**What the exercise asks**:
In how many lines of these records does the word "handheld" appear? Give the number by itself.
==================================================
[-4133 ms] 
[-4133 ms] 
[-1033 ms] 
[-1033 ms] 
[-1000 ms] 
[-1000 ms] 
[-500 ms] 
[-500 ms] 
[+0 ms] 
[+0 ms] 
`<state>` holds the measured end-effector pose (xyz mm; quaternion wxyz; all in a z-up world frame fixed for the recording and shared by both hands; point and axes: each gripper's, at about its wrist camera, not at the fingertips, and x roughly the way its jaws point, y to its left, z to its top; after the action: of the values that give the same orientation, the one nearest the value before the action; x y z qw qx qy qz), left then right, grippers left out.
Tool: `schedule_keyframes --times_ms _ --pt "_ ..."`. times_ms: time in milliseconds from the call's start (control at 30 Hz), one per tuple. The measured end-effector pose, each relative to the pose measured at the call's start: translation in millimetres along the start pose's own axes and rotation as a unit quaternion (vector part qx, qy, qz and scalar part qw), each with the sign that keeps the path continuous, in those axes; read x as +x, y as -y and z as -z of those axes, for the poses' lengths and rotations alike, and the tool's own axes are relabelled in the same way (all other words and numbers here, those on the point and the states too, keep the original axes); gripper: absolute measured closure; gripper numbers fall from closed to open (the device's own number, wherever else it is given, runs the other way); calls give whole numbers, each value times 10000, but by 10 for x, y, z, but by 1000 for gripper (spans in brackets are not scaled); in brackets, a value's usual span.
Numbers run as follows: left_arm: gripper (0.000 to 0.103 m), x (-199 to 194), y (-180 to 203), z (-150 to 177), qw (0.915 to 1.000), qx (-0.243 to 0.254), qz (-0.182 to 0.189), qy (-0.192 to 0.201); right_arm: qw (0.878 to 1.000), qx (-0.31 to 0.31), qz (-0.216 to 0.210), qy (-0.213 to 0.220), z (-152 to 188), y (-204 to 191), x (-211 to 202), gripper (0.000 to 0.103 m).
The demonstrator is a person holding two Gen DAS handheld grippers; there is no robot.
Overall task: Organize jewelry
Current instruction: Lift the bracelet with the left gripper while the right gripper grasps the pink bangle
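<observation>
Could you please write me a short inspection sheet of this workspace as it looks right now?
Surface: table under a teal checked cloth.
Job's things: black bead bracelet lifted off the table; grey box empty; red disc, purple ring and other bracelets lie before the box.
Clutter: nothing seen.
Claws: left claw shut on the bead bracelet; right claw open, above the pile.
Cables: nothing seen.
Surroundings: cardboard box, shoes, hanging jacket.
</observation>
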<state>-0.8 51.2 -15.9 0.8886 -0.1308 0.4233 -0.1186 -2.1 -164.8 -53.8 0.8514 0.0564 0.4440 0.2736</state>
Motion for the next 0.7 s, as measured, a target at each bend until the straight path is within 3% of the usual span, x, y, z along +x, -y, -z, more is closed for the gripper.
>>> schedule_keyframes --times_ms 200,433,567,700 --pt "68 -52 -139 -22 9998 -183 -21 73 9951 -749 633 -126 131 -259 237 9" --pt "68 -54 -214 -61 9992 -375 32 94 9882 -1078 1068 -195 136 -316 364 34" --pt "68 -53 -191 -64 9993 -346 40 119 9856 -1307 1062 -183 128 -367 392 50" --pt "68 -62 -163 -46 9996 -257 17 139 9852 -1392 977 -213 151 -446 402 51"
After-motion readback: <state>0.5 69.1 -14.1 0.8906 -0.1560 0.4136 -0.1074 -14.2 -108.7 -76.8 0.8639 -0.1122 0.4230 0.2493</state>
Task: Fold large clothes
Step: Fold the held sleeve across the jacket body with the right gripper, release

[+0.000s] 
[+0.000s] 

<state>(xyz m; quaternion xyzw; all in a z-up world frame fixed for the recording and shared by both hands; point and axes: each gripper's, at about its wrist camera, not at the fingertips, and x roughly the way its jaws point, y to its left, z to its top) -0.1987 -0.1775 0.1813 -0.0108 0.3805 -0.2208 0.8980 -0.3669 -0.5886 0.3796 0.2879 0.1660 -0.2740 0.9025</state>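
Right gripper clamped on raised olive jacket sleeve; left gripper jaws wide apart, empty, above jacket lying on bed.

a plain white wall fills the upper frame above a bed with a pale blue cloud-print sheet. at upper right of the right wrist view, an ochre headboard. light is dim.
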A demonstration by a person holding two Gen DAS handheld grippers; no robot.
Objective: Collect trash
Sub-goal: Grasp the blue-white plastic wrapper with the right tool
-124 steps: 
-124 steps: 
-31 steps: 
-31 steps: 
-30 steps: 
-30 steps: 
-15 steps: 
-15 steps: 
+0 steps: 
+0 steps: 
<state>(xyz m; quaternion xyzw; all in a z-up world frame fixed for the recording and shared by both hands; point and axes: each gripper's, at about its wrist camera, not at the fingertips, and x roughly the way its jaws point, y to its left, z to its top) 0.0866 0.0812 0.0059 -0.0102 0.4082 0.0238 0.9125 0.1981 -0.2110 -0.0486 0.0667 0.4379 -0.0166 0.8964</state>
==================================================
**Result**:
2